Shame on the general public: only 47 percent answered single-payer. However, the conversation is just now starting.

You can read more about it at the New York Times and, once that's blocked, here, at the Scientific Activist. The Scientific Activist links to the pdf that gives the full results of the poll.

I'd give this one caveat. Young people have a dog in this fight. It's their future, and their children's future just as much as it is mine and all the retirees who founded Health Care for All Colorado. Young adults can be incredibly courageous, idealistic and smart. I can't think of a single social movement that succeeded without their leadership. That said, they can also be, ummm — scattered. Easily distracted. This has nothing to do with TV or video, it was ever thus.

College-age and other young adults must see that this is the anti-slavery battle of our time; the civil rights battle that will make America better. "SiCKO" will help.

Yes, Iraq is the Vietnam of our time, and Bushie is the Nixon of our era — but healthcare is the social justice issue that needs passion and persevereance to right.

13 May 2007

Don McCanne's quote of the day

Don McCanne, former president of Physicians for a National Health Program, has a list he calls the healthcare quote of the day.

A couple people forwarded this one to me. In it, Don has cited a new CNN poll (pdf) with this question:

30. Do you think the government should provide a national health
insurance program for all Americans, even if this would require
higher taxes?


64% - Yes
35% - No
2% - No opinion

Don doesn't just leave his readers with one item to think about — he also quotes Catholic Healthcare West's study on Health Security in America (May 9, 2007, also a pdf), in which respondents said:

The time has come for universal healthcare in America. (72%)

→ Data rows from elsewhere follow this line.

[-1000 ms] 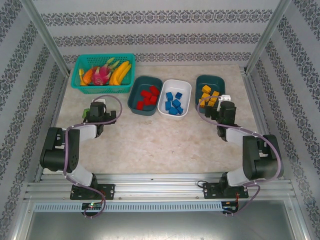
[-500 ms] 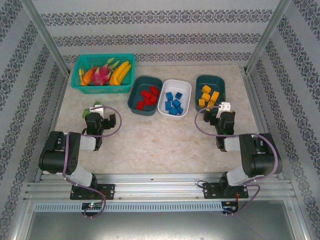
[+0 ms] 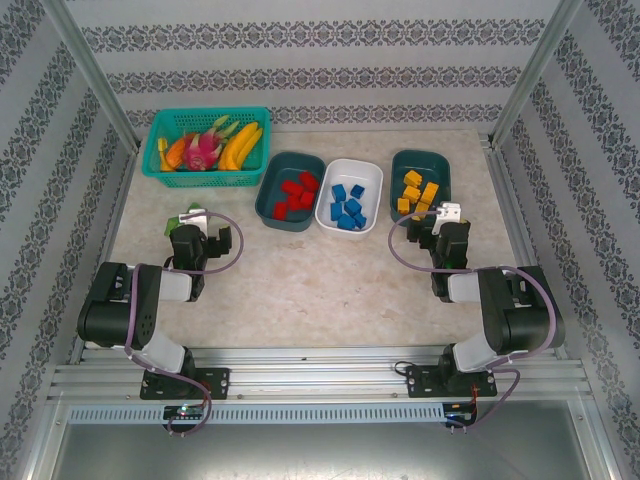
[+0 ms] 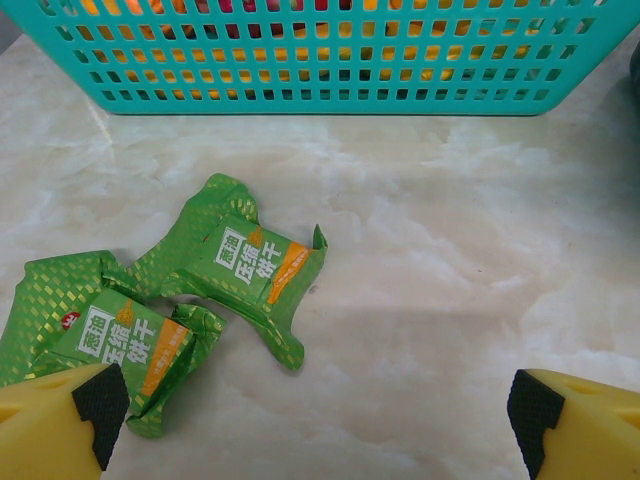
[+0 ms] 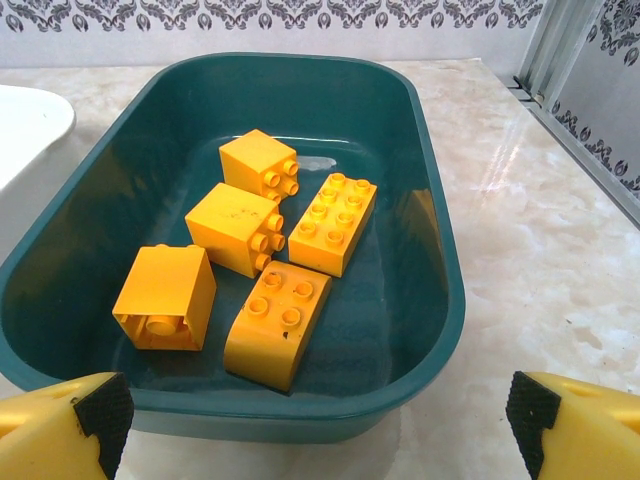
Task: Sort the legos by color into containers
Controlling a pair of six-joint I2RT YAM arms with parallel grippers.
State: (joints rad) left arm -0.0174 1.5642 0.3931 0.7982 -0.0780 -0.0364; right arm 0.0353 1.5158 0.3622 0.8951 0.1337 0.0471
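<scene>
My right end effector [image 5: 320,415] is spread wide and pinches nothing. Its two yellow fingers sit at the bottom corners of the right wrist view with open air between them. Directly ahead of it stands a dark teal tray [image 5: 432,270], whose near rim is just in front of my fingertips. Inside lie the yellow-orange legos [image 5: 333,222], five in all: three squarish bricks toward the left and far side, a long flat brick right of centre, and a curved one nearest to me. All rest on the tray floor, clear of my fingers. To the left of this end effector, just beside that tray, is the white tray [image 3: 372,182] holding the blue legos [image 3: 348,207]. Further left again is the second dark teal tray [image 3: 270,190] holding the red legos [image 3: 296,195].

My left end effector [image 4: 320,415] is likewise spread and empty, above the desk [image 4: 480,260]. Ahead of it and to its left lie two green foil packets [image 4: 245,265], crumpled and overlapping at their edges, the nearer one close beside my left finger. Beyond them, further ahead, stands the bright teal mesh basket [image 4: 320,60] with toy fruit [image 3: 205,148] inside. All three trays are off to the right of this end effector, well apart from it.
</scene>
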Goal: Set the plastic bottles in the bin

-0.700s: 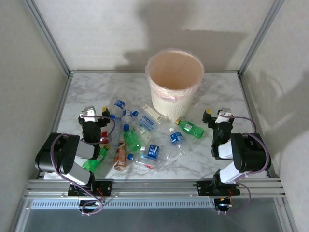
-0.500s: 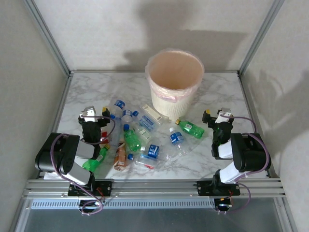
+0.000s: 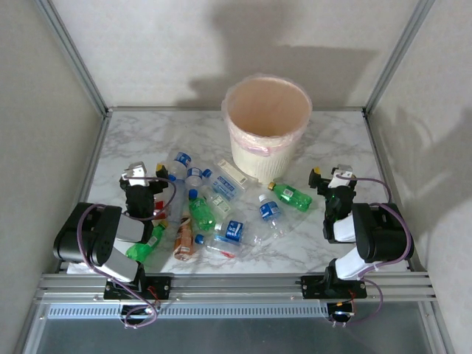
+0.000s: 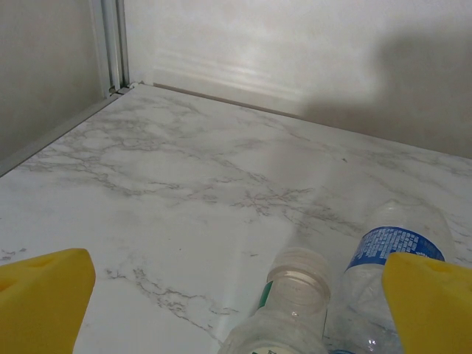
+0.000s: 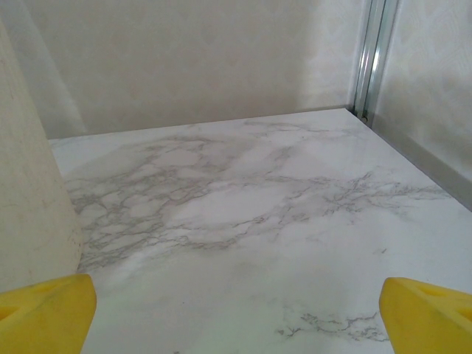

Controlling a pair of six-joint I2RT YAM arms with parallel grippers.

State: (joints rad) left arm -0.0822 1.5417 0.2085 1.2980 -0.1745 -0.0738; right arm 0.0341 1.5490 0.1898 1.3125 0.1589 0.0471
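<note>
The peach bin (image 3: 267, 125) with its pinkish liner stands at the back middle of the marble table; its wall (image 5: 29, 199) rises at the left of the right wrist view. Several plastic bottles lie in front of it: a green one (image 3: 200, 214), another green one (image 3: 291, 195), a clear blue-labelled one (image 3: 271, 209) and an orange-brown one (image 3: 184, 237). My left gripper (image 3: 144, 172) rests open at the left of the heap. Between its yellow fingertips (image 4: 44, 295) lies a clear bottle's pale cap (image 4: 299, 276), untouched, with a blue-labelled bottle (image 4: 391, 247) beside it. My right gripper (image 3: 330, 174) is open over bare marble.
Metal frame posts (image 3: 74, 55) and pale walls close in the table on three sides. Bare marble (image 5: 243, 221) stretches ahead of the right gripper up to the back wall, and more lies ahead of the left gripper (image 4: 184, 169).
</note>
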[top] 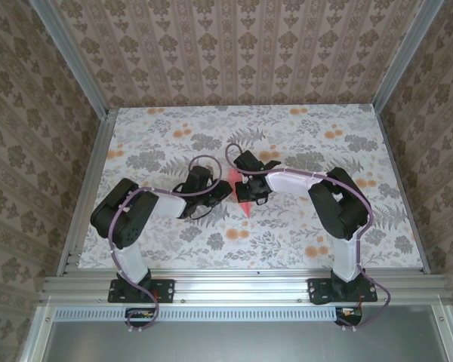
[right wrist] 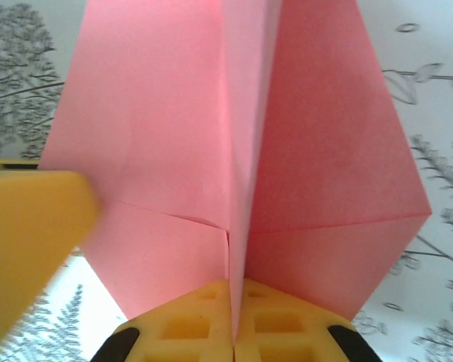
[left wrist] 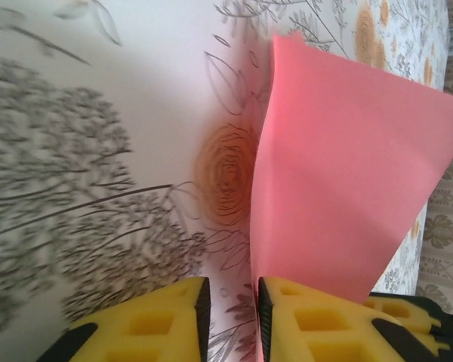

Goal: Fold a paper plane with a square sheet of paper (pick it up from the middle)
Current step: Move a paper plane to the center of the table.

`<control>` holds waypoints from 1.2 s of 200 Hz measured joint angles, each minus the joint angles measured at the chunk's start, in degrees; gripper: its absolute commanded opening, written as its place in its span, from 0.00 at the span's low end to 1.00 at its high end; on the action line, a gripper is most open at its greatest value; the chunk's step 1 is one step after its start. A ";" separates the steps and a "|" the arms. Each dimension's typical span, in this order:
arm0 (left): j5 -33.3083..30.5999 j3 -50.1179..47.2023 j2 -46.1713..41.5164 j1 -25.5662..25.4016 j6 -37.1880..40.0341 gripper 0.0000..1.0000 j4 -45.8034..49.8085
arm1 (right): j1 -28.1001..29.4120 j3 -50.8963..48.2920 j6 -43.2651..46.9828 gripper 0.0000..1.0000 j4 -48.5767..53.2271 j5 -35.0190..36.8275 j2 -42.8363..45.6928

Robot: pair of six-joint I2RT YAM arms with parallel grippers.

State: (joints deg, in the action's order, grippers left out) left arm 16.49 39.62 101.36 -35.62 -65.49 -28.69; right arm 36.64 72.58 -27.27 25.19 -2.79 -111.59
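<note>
Both arms reach in from their bases at the near edge of the table (top: 302, 136), elbows bent outward and forearms angled toward each other, so that the grippers meet over the middle of the table.

The right gripper (top: 246, 194) is closed, its yellow fingers (right wrist: 283, 324) pressed together on the raised centre fold of the paper plane (right wrist: 166, 128), whose two pink flaps spread out to either side. The left gripper (left wrist: 230, 290) stands slightly apart, with patterned table visible between its fingers (left wrist: 166, 324). The plane's edge runs down just beside one of them.

From above, the grippers cover most of the plane; only a pink tip pointing at the near edge shows. In the right wrist view a blurred yellow block (right wrist: 30, 256) is cut off at the left.
</note>
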 measured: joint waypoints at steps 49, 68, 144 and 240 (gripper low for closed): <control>-4.00 -0.55 -11.61 4.52 5.46 0.60 13.88 | -0.50 0.92 2.05 0.07 6.27 6.45 0.96; -6.21 -0.50 -14.62 6.12 7.52 0.63 19.39 | -0.76 2.14 2.78 0.08 8.07 7.93 0.94; -11.26 -0.55 -18.86 7.98 11.26 0.66 30.45 | -0.76 7.76 3.67 0.16 10.64 10.10 -4.68; -13.33 -0.76 -19.85 8.04 11.80 0.68 33.51 | -0.37 10.32 4.87 0.05 12.35 12.15 -6.05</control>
State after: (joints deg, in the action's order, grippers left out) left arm 3.16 38.85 81.52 -27.57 -53.69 4.82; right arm 36.27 82.89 -22.39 37.54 9.37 -117.64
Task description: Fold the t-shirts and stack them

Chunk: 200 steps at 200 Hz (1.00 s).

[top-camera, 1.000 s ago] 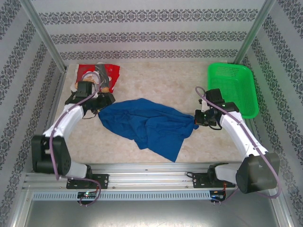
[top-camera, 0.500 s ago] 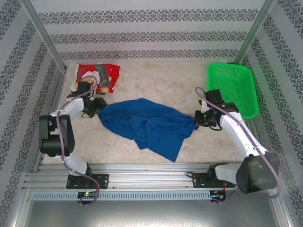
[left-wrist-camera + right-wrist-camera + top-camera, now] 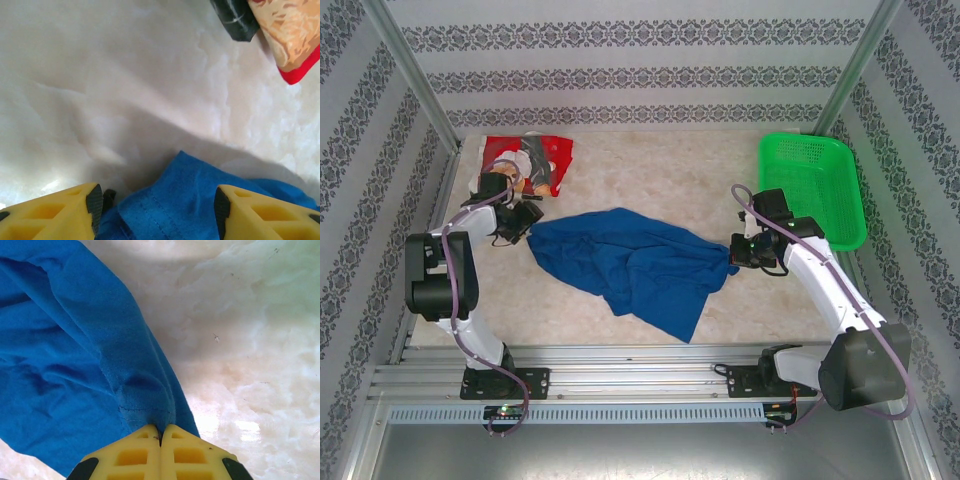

We need universal healthcare in America, even if it means
increasing taxes. (63%)

Don writes, "If these poll numbers were cast at the ballot box, this
would constitute a clear mandate from the American public. So why do
we keep hearing that national health insurance is not politically
feasible?"

The answer may be because those poll numbers have been the same for decades. They fall pretty easily, with just a few million dollars worth of well-planned propaganda. Americans are easily scared. Politicians know it.

19 February 2007

Minnesota docs prefer single-payer

Impressively, 63.4 percent of Minnesota physicians said a single-payer healthcare system would offer the best healthcare to the greatest number of people. That's quite a few more than the 25 percent of physicians who thought health savings account systems were best, or the 11.8 percent who were in favor of managed care.

It's not the best study in the world — the University of Minnesota mailed out a thousand questionnaires to randomly chosen Minnesota physicians, got 39 percent back and called it good — but you can't really say that pro-single-payer doctors would be more likely to mail it back than other docs. They'd be more likely to mail it back than doctors who didn't know or didn't care, but it's probably actually the anti-single-payer physicians who would be most anxious to get the survey in.

The tide's not moving in their direction, after all.